We have had a couple of days where the sun was shining a bit and temperatures eked above freezing long enough to melt some snow and slush.  With my new Scott Solace road bike staring at me every time I stepped into the garage, I was ready for clear roads.  The first ride was a beautifully snowy 20⁰F day – just enough snow to leave the roads and my knuckles white (on every turn) with my 25mm tires slipping along.  Then after weeks of 20⁰ days, January 20 brought a sweet 44⁰F!  I was enjoying the day, more than happy to be outside and to be riding, not pushing the tempo, just spinning my legs.  With all the melting snow and ice, the potholes and craters in the road that had formed over the winter were filled with water.  I know these roads and routes like the back of my hand and normally dodge the larger potholes and jump the deeper cracks.  But today, the route feels brand new.  Delightfully new.  Twenty minutes in, and I could hear a car behind me as I approached a fairly rough patch of road by a pig farm.  I held my line to let the car pass and at the same time I rolled through what looked like a few dark puddles.  One of the puddles was actually a deep pothole, and my tires slammed into it sending a shock through my bike and into my body.  BANG.  I immediately knew it was bad, and my first thought was, “Great, this bike doesn’t even have fifty miles on it and I just bent the rim.”  The car passed, I crested the hill, and then pulled off into the grass.  I stepped off my bike and spun the rear tire.  Not bent – Good.  Then I heard the SSSSSSSSSS sound of a tire going flat.  No problem.  As I was swapping out the tube, I realized sweat was dripping off of my forehead and my bare hands were not cold at all.  I was sweating!  Thank you, Mother Nature!

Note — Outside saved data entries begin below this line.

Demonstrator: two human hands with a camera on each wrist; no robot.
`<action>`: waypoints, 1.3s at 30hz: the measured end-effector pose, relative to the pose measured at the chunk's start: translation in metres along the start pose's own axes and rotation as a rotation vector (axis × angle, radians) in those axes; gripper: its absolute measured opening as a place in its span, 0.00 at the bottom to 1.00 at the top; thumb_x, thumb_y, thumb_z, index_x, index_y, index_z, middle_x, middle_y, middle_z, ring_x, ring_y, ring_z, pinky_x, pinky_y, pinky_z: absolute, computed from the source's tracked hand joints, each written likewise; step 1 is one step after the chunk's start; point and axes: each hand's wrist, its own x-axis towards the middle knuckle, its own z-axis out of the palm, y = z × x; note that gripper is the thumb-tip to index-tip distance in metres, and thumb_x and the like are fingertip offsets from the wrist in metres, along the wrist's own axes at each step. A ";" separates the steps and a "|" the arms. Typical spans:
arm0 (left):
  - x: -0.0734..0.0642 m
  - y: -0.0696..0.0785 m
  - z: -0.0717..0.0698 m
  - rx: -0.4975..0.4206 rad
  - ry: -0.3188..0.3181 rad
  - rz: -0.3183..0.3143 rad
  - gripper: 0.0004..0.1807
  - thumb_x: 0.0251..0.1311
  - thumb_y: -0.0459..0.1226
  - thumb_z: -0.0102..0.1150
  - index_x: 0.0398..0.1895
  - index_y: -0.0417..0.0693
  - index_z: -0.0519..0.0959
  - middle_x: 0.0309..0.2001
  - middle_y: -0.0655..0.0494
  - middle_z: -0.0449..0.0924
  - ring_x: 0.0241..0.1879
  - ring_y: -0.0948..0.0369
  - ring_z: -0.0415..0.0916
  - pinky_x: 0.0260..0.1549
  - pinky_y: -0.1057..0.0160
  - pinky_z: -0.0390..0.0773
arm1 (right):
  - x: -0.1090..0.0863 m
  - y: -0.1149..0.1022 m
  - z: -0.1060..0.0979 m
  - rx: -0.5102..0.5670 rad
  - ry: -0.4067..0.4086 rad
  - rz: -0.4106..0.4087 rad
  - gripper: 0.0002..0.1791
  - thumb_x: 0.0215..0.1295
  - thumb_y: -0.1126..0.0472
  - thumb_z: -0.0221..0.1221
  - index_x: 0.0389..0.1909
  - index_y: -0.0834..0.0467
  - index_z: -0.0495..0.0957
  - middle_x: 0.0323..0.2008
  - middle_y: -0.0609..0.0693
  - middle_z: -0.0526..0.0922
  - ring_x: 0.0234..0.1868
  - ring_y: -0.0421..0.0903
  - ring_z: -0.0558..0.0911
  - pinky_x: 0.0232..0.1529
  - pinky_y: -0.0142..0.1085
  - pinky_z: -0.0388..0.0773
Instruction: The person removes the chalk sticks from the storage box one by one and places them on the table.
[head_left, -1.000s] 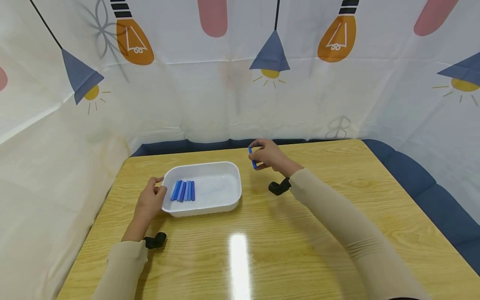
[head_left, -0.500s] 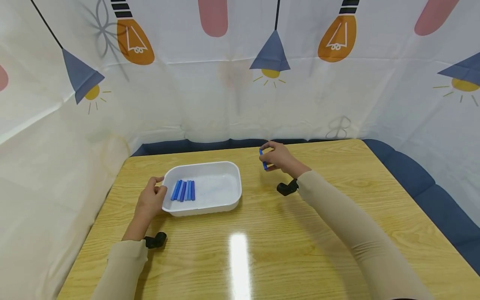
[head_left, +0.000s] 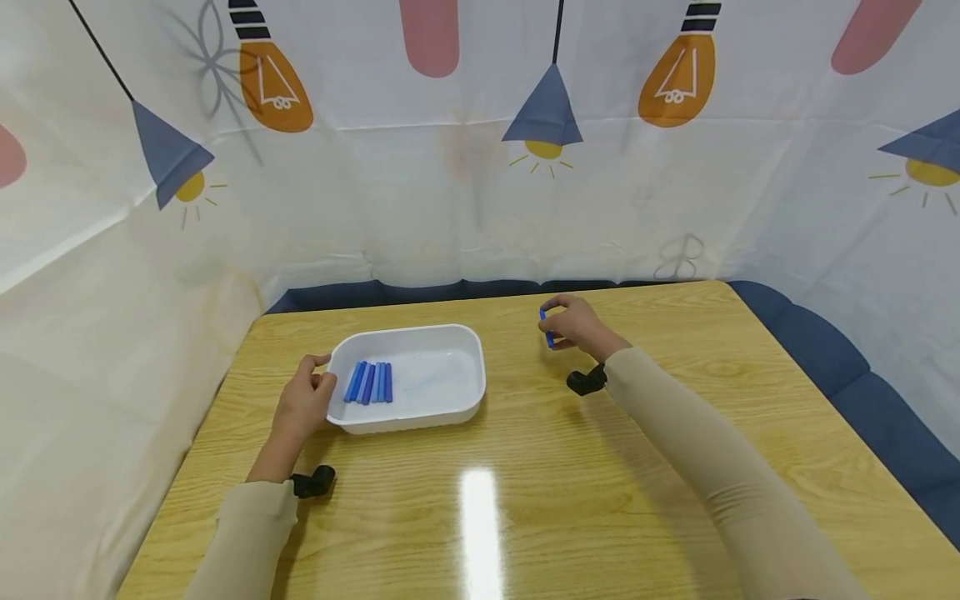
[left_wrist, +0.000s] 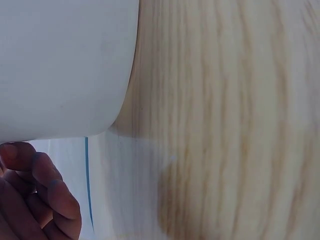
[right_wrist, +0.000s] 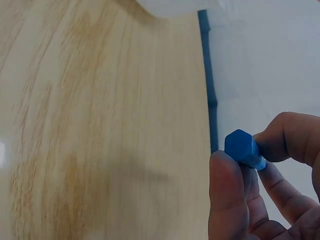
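A white tray point(head_left: 431, 417) stands on the table, with several blue sticks point(head_left: 378, 383) lying side by side in its left part. My left hand point(head_left: 303, 404) holds the tray's left end; curled fingers point(left_wrist: 62, 200) lie against its outer wall in the left wrist view. Right of the tray, my right hand point(head_left: 577, 325) pinches one blue stick point(head_left: 549, 333) above the table, between thumb and fingertips. The right wrist view shows this stick point(right_wrist: 241, 145) end on, with a six-sided end. The left thumb's contact with the rim is too small to make out.
The wooden table point(head_left: 420, 517) extends around the tray on all sides. Behind it hangs a white curtain point(head_left: 420, 200) printed with lamps and bulbs. Dark blue padding point(head_left: 802, 333) runs along the back and right edges. A black wrist camera point(head_left: 587, 381) sits under each wrist.
My right hand has moved right, away from the tray, and slightly toward me, still pinching the blue stick. The left hand, the tray and the sticks inside have stayed in place.
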 end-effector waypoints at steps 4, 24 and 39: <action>-0.001 0.000 0.001 -0.001 -0.002 -0.009 0.28 0.69 0.47 0.37 0.70 0.52 0.59 0.41 0.44 0.72 0.40 0.51 0.69 0.31 0.63 0.69 | 0.002 0.009 -0.003 -0.011 0.019 0.023 0.28 0.63 0.63 0.57 0.66 0.59 0.66 0.46 0.58 0.73 0.35 0.47 0.79 0.40 0.42 0.82; -0.001 0.002 0.002 0.001 -0.021 -0.026 0.28 0.69 0.47 0.36 0.71 0.52 0.58 0.46 0.41 0.71 0.43 0.50 0.69 0.34 0.62 0.70 | 0.015 0.042 -0.005 -0.059 0.082 0.084 0.27 0.61 0.64 0.58 0.63 0.59 0.70 0.46 0.60 0.77 0.29 0.45 0.81 0.35 0.38 0.83; 0.000 0.002 0.000 0.011 -0.008 -0.019 0.28 0.69 0.47 0.36 0.71 0.52 0.58 0.40 0.44 0.70 0.40 0.52 0.69 0.30 0.63 0.69 | 0.018 0.046 -0.003 -0.146 0.096 0.072 0.26 0.62 0.62 0.58 0.62 0.58 0.72 0.56 0.62 0.74 0.34 0.45 0.81 0.33 0.35 0.81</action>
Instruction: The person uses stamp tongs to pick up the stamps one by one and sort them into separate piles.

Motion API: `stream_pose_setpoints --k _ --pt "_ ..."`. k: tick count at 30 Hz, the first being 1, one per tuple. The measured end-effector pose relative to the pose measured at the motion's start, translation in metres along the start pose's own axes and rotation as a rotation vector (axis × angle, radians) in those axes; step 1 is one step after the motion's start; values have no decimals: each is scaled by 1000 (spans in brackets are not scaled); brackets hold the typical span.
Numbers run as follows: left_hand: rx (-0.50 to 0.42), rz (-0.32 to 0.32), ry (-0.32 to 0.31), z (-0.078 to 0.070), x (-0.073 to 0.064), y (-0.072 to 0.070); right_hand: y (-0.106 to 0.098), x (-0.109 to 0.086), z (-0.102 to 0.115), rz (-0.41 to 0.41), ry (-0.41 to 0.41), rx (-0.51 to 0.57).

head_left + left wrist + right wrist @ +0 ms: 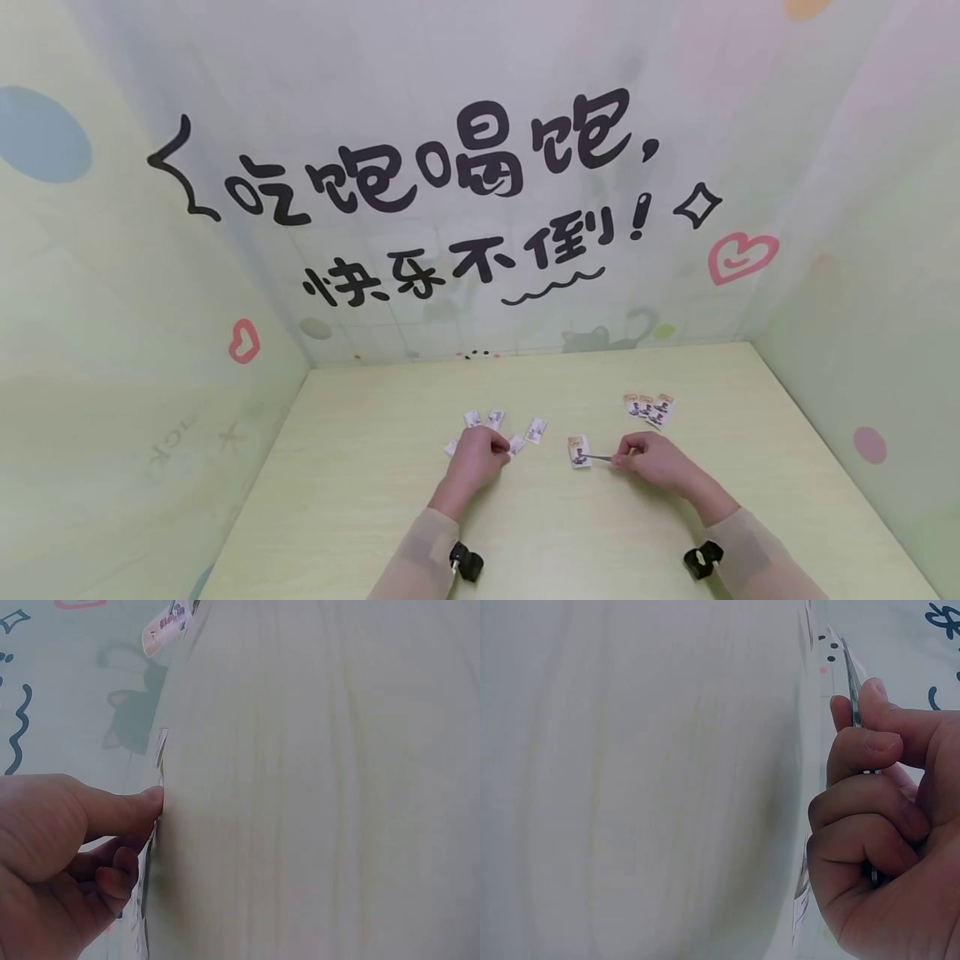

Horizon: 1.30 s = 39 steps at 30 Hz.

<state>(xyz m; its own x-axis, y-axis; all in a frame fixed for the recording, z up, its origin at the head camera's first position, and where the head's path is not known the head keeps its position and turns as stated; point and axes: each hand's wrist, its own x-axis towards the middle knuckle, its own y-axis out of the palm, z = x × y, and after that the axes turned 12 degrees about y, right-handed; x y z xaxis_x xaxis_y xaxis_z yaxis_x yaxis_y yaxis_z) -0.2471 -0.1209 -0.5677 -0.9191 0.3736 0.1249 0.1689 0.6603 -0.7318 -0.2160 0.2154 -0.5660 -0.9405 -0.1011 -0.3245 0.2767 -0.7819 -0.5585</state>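
Left of the right hand (660,461), curled around tweezers (601,457) likely for precision, an orange-topped card (576,442) lies at their tips. The left hand (475,458) pinches a pale card (517,444), perhaps to steady it.

I have a broad stretch of table (577,533) between the forearms, with room for a hand to come in low from the front; only the black wrist gadgets (468,565) jut into it. Further in, the tweezers (602,457) bridge the gap from the right hand (660,461) to the single card (575,442), barring a straight run there. Between that card and the pale cards (536,430) I see just a slim lane. The left hand (476,457) blocks my front approach to those. Beyond the right hand sits the card cluster (660,410); behind everything, a strip runs along the back wall (420,333).
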Motion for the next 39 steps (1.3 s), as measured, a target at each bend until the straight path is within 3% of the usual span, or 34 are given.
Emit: stream_pose_setpoints --k 25,39 --pt "-3 -13 9 -2 -3 3 -30 -6 -19 -63 51 16" --pt "-15 -25 -1 0 -4 1 -49 -3 -31 -128 158 43"
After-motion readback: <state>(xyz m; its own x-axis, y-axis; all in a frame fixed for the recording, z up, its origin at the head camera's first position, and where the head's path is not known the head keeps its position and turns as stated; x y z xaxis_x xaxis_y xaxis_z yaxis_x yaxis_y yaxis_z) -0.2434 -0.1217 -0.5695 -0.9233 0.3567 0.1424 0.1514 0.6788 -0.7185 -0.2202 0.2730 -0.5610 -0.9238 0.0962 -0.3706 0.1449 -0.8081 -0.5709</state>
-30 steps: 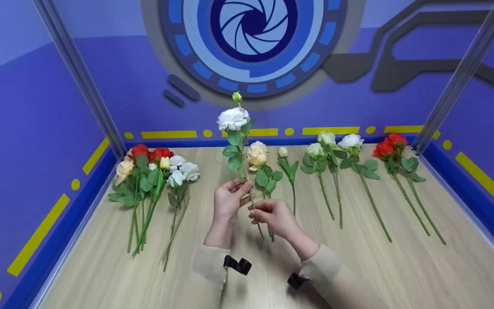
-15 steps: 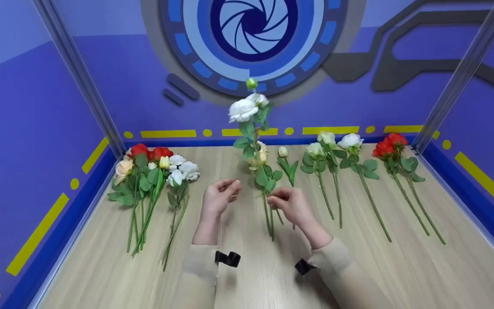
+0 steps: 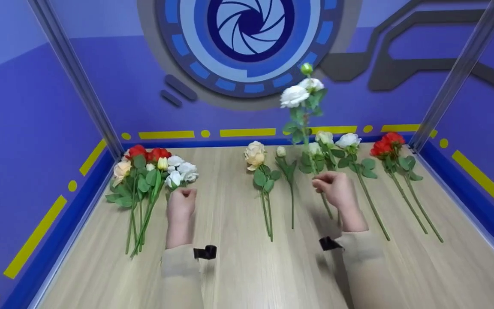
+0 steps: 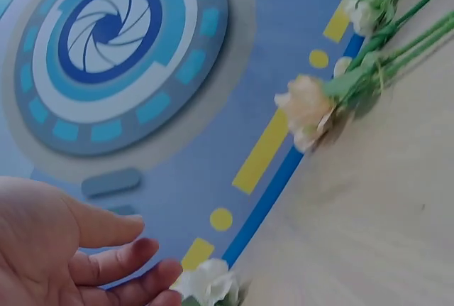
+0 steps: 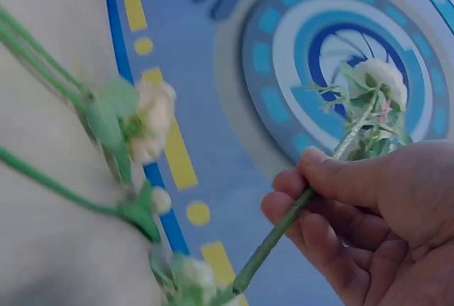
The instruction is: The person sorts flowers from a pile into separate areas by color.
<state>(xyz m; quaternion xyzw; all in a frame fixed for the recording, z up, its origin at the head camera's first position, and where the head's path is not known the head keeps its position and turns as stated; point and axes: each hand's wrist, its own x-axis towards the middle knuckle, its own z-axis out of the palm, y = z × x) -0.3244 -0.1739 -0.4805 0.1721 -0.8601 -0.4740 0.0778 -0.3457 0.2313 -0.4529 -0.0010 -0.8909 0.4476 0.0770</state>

Another cyclist passed by and yelled out to make sure I had everything I needed.  I changed the flat and rode on.  I was chased by two dogs.  I dealt with one angry driver.  I thought about that pothole for a while.  It was really deep, but there was no way to see it and act quickly enough.  The melted snow and slush made it look just like a puddle, a dip in the road maybe.  I thought about how life was like that sometimes.  I thought about that a little while longer and finished my ride.  I know these roads are going to be rough for a while, the cracks and holes and chunks of black top from the winter piling up.  The Weather Channel is forecasting that March is supposed to be colder than average.  I am okay with that.  I know warmer temperatures and longer days are closer and closer.  I will be outside as long as the roads are clear of snow.  And if not, I’ll be flossing.